Review for NeurIPS paper: End-to-End Learning and Intervention in Games

NeurIPS 2020

End-to-End Learning and Intervention in Games

Review 1

Summary and Contributions: This paper studies end-to-end learning and intervention in games in order to incentivize agents to change their behaviors to socially desirable outcomes. Their main observation is that games that can be solved through gradient descent The authors do this through variational inequalities and propose two approaches based on explicit and implicit differentiation. In greater detail, they note that the equilibria of games can be cast as variational inequality problems and it is possible to treat the design of games as an end-to-end process where solving the game is only one layer. Additionally, they prove the equivalence of both the explicit and implicit differentiation approaches and present experiments demonstrating the efficacy of their approach. Overall, I enjoyed reading this paper and found its end-to-end approach interesting. Treating mechanism design as a very general VI problem is a natural approach, and splitting their approach into "learning" and "intervention" phases where the mechanism tries to learn agent behavior in a game and then attempts to intervene in order to effect more societally-optimal behavior is a nice idea. Furthermore, their results seem to be nontrivial, although perhaps this is because I am not incredibly familiar with VI as an approach. However, this paper seems more explorational than technically substantial to me in the sense that they established that mechanism design fits into the VI paradigm, but mostly just establish baseline proof-of-concept results (which is not a bad thing by any means; it's just perhaps not as groundbreaking as I expected).

Strengths: See summary.

Weaknesses: See summary.

Correctness: As far as I can tell, yes, but I did not read the appendix.

Clarity: Yes, it is very nicely written.

Relation to Prior Work: Yes.

Reproducibility: Yes

Additional Feedback: 26: aka. --> a.k.a.\ 32: goods --> good Throughout the paper: pointers to the appendix are broken (perhaps point to the full version of the paper or supplementary material explicitly) I have read the author rebuttal and my review is not changed.

Review 2

Summary and Contributions: This paper uses a Variational Inequality (VI) formulation of games to learn fixed but unknown parameters in the games or intervention parameters. The authors propose using the known fixed point of a projection formulation for the VI to enable taking gradients through the VI function (when it is a function). The authors test the techniques on two small congestion games.

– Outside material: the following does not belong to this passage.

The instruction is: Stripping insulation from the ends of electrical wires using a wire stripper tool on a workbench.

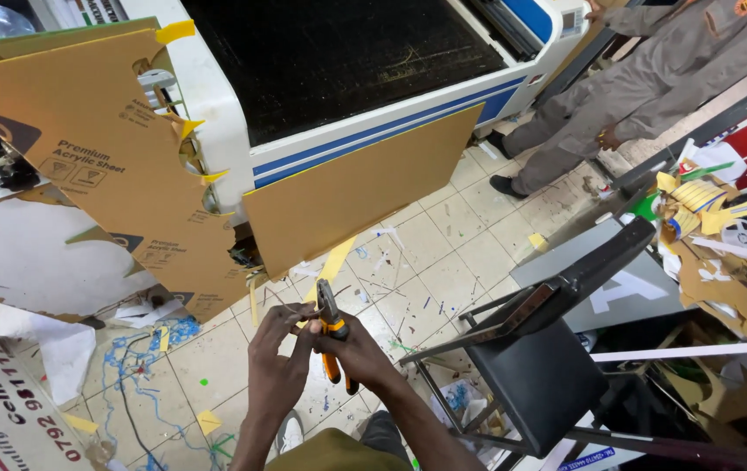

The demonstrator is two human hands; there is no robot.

Strengths: The use of VI and incorporating that in a differentiable layer is the main strength on this paper. Other than these please look at the weaknesses that I point out.

Weaknesses: The paper has a decent idea but overall the paper is has weak experiments and seems incremental. Below I point out the weaknesses IMO: 1) The experiments are on such small problems - couldn't these small sizes be solved easily by a some generic non-linear solver (like one in Matlab?). Also, there are claims about general game theory but all experiments are on small non-atomic congestion games, where Wardrop's equilibrium properties already brings about so much required structure. What about more complex and large games? 2) There is no new technique as such in the paper. VI and the fixed point formulation are very well-known methods. So is implicit differentiation. Yes, they are used in a nice way (which is the strength of the paper), but I do not see a non-incremental contribution here. 3) The authors call the framework end to end. In previous work, end to end has been used to describe a system that tied together all components from data to end goal (and then maybe differentiates through all of them). However, here the learning and interventions are separate - if they were tied together and differentiated through end to end then the work would be truly end to end.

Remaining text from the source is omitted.